[PROVIDED DATA Boundary: Start]

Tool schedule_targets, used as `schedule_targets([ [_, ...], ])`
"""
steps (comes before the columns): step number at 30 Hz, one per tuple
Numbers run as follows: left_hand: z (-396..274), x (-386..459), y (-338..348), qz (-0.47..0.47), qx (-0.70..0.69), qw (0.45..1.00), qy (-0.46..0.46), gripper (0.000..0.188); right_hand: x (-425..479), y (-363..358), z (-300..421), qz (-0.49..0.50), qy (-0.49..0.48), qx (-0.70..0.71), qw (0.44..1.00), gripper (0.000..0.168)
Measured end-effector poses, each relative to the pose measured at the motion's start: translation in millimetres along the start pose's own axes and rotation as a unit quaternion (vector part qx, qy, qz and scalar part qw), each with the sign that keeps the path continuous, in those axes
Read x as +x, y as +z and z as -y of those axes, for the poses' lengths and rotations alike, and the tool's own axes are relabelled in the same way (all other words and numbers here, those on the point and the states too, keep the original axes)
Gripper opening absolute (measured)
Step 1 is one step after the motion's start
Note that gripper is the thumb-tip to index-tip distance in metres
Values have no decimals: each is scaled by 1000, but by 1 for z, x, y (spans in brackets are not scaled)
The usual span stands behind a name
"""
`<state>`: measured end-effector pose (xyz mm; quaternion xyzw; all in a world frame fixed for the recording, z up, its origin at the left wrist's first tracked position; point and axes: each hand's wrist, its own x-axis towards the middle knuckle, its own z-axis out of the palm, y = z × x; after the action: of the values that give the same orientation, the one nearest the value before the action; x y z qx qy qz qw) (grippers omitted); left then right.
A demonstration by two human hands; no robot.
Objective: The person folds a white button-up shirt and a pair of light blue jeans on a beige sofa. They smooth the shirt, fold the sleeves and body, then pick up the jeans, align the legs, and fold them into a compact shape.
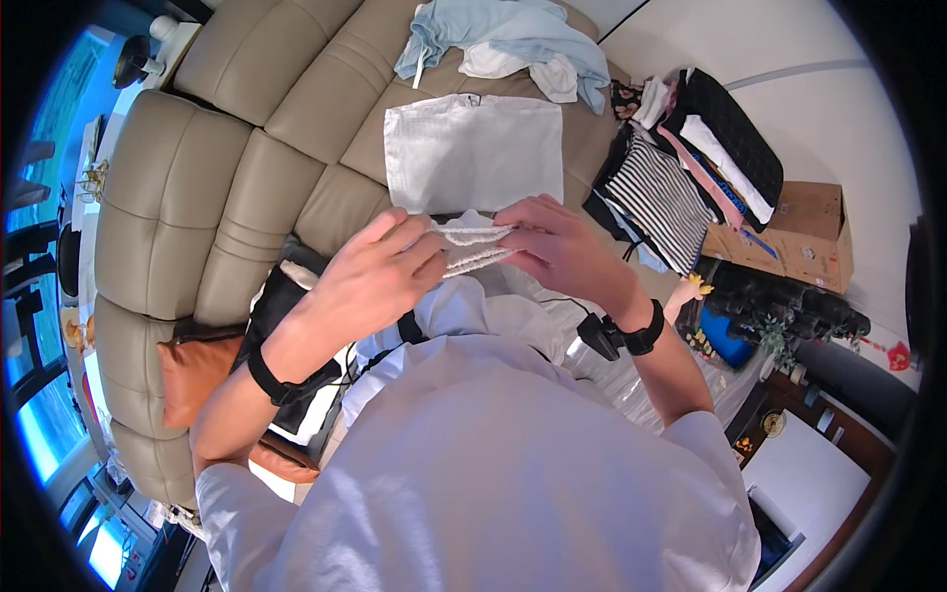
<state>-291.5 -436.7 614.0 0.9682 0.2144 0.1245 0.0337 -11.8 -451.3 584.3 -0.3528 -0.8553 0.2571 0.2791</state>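
My left hand (388, 266) and my right hand (566, 248) hold a small white garment (473, 244) between them, above my lap. Its scalloped, lace-like edges run across the gap between my fingers. What kind of garment it is, I cannot tell. Just beyond my hands, a flat rectangular white cloth (473, 155) lies on the seat of a taupe leather sofa (277, 170). A small dark detail shows at its far edge, and its near edge is partly hidden by my hands.
Farther back lies a loose heap of light blue clothing (488, 29) with white cloth. To the right are stacked folded clothes (662, 185), a cardboard box (803, 248) and a dark planter (777, 296). An orange-brown cushion (200, 374) and dark clothing (281, 318) are at left.
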Motion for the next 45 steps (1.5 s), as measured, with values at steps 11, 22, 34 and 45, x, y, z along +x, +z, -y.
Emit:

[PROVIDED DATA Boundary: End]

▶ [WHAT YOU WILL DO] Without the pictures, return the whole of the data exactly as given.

▶ [SOLVED EXERCISE]
Tool schedule_targets, used as `schedule_targets([ [_, ...], ])`
"""
steps (comes before the columns): step number at 30 Hz, one per tuple
Numbers run as follows: left_hand: z (-396..274), x (-386..459), y (-338..348), qz (-0.47..0.47), qx (-0.70..0.69), qw (0.45..1.00), qy (-0.46..0.46), gripper (0.000..0.188); right_hand: x (-425..479), y (-363..358), z (-300..421), qz (-0.49..0.50), qy (-0.49..0.48), qx (-0.70..0.71), qw (0.44..1.00), gripper (0.000..0.168)
Measured end-effector poses, each relative to the pose measured at the motion's start: translation in millimetres along the start pose's own axes and rotation as a unit quaternion (vector part qx, qy, qz and scalar part qw), each with the sign that keeps the path continuous, in those axes
Read x as +x, y as +z and z as -y of those axes, for the poses' lengths and rotations alike, and the tool's own axes are relabelled in the same way (all other words and numbers here, those on the point and the states too, keep the original axes)
Gripper opening absolute (measured)
Step 1 is one step after the motion's start
Note that gripper is the thumb-tip to index-tip distance in metres
Values have no decimals: each is scaled by 1000, but by 1 for z, x, y (spans in brackets are not scaled)
The usual span stands behind a name
"""
`<state>`: measured end-effector pose (xyz mm; quaternion xyzw; all in a world frame fixed for the recording, z up, its origin at the left wrist's first tracked position; point and axes: each hand's wrist, its own x-axis towards the middle knuckle, its own z-axis out of the palm, y = z × x; after the action: of the values that give the same orientation, the one nearest the value before the action; x y z qx qy qz qw) (grippers omitted); left then right.
A demonstration by two human hands; no robot.
Objective: The person folds a white button-up shirt and a pair of light blue jeans on a beige sofa. They smooth the shirt, fold the sleeves and body, then pick up the jeans, align the legs, and fold them into a compact shape.
<state>-291.5 -436.7 614.0 0.9682 0.2144 0.1245 0.0337 -11.8 -451.3 584.3 -0.3528 -0.8553 0.2571 0.2791</state>
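My left hand (388, 266) and my right hand (566, 248) hold a small white garment (473, 244) between them, above my lap. Its scalloped, lace-like edges run across the gap between my fingers. What kind of garment it is, I cannot tell. Just beyond my hands, a flat rectangular white cloth (473, 155) lies on the seat of a taupe leather sofa (277, 170). A small dark detail shows at its far edge, and its near edge is partly hidden by my hands.
Farther back lies a loose heap of light blue clothing (488, 29) with white cloth. To the right are stacked folded clothes (662, 185), a cardboard box (803, 248) and a dark planter (777, 296). An orange-brown cushion (200, 374) and dark clothing (281, 318) are at left.
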Motion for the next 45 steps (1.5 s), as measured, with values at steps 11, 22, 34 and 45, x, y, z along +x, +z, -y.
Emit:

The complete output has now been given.